産業財産権Q&A

Q35

中国の商標登録制度はどのようなものなのでしょうか。 自社製品である緑茶は日本国内で名の通ったもので、その名称を日本国内において商標登録をしていますが、この緑茶を中国へ輸出しようと考えています。中国においても商標登録した方がいいのでしょうか?

A

(1)最近、中国において日本の有名な商標や産地名などが商標登録されたという報道がなされている。確かに中国は国の規模が桁外れに大きく、商標登 録についても日本の感覚をそのまま持ち込むことはできない。商標登録出願の件数も中国では1年に100万件以上であり、世界一である。この出願件数は日本 の約10倍である。

(2)商標登録出願では中国商標局に出願書類を提出し、審査にパスしたものについて商標登録が認められる。この出願書類には出願人、商標、指定商品・役務 等を記載する必要がある。指定商品・役務は区分表に従って記載する。因みに「緑茶」は第30類「茶及び茶葉代用品」に含まれる。
 また、先願主義を採用しており、先に出願されたものについて優先して登録される。

(3)審査手続は、「中国商標出願の経過」に示すように、出願→審査→公告→登録で手続が進行する。
 公告後3ヶ月以内に異議申立を行うことができ、異議申立に対し出願人は答弁書を提出して反論することが可能である。そして、異議決定がされて商標登録または拒絶査定される。
 商標登録された場合の存続期間は10年で、更新が可能である。また、拒絶査定に対しては審判を請求して争うことができる。

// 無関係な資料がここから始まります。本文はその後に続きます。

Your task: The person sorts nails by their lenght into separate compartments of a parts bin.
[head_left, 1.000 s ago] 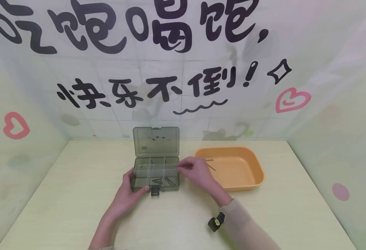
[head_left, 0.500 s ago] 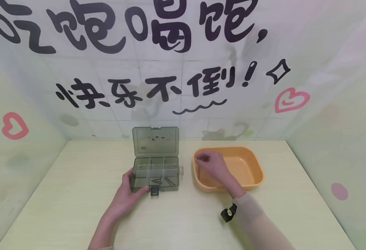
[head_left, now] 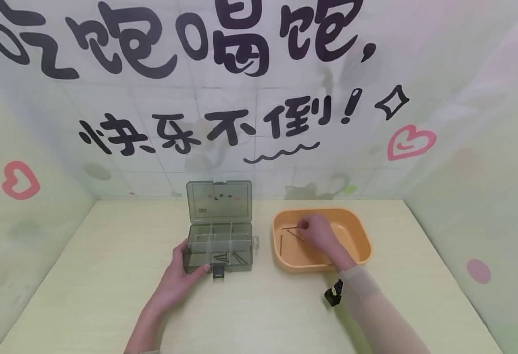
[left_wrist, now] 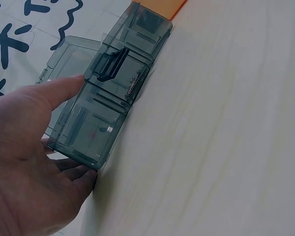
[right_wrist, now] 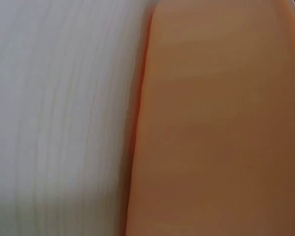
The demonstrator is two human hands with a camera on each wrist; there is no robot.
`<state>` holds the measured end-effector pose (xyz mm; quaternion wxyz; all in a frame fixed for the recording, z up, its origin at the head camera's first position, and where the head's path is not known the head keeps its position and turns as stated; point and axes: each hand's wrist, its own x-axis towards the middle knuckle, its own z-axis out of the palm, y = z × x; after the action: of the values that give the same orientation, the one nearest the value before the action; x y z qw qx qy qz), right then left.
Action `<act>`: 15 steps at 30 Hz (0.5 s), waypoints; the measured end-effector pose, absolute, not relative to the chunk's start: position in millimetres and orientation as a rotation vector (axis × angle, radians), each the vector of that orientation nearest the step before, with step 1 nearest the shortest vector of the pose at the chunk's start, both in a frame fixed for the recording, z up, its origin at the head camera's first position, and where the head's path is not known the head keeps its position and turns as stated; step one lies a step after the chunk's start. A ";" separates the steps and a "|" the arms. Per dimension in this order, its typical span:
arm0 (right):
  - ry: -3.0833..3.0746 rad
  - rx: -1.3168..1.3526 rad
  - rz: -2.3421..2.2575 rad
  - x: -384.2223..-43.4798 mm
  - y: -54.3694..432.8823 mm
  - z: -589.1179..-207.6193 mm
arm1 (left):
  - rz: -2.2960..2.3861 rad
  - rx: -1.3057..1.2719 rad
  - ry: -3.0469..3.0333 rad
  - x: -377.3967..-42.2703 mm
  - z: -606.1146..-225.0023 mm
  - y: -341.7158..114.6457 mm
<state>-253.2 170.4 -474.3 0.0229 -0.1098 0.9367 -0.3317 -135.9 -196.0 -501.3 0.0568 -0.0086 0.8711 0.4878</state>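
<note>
My left hand [head_left: 181, 278] grips a translucent grey-green compartment box [head_left: 198, 257] at its front left corner. The thumb lies on the front edge beside the dark clasp [head_left: 218, 271], and the other fingers wrap the side, as the left wrist view also shows of the box [left_wrist: 73, 140]. Screws [head_left: 239, 257] lie in the front middle and front right compartments. My right hand [head_left: 320, 233] reaches into the orange tray [head_left: 314, 268], fingertips pinching the end of a dark screw [head_left: 289, 228]. Two more screws [head_left: 281, 245] lie in the tray's left part. That hand is out of the right wrist view.
The box's lid [head_left: 220, 202] stands raised against the back wall, and a small side latch [head_left: 256, 242] sticks out on the right. Pale wooden table [head_left: 250, 314] surrounds box and tray. Printed walls [head_left: 462, 206] enclose it at the back and both sides.
My right hand has moved from the box's right side over to the orange tray, and farther right into it, fingertips now at a screw. The left hand keeps its hold on the box.
</note>
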 end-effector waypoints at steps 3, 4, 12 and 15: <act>2.885 -0.318 -1.001 -255.3 171.2 -474.0 | 1.483 -0.024 2.645 -136.3 -502.7 -196.5; 2.879 -0.324 -1.000 -256.1 171.2 -474.3 | 1.488 -0.023 2.645 -136.7 -503.2 -196.6; 2.824 -0.436 -1.044 -259.3 171.4 -482.7 | 1.470 -0.025 2.654 -135.8 -502.1 -195.9; 2.826 -0.434 -1.033 -259.5 170.2 -485.0 | 1.476 -0.027 2.651 -136.4 -502.6 -195.8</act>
<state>-259.5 170.2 -485.0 0.0510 -0.1426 0.9284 -0.3393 -136.4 -195.8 -502.6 0.0535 -0.0088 0.8725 0.4856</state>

(4)中国商標法では日本の商標法で規定されているような「先使用権」は認められていない。「先使用権」とは使用した結果として需要者の間で広く知られた 場合、他人が商標権を取得しても、商標を継続して使用できるという権利のことである。いわば商標使用によって生じる既得権といえるものだ。中国では「先使 用権」が認められていないので、日本に比べて商標登録する必要性がより高いと言えそうである。

(5)中国に商品を輸出しようとする場合は、中国において商標登録をすべきである。これは国の内外を問わず自社ブランドを守ることはビジネスの基本であり、そのための手段が商標登録だからだ。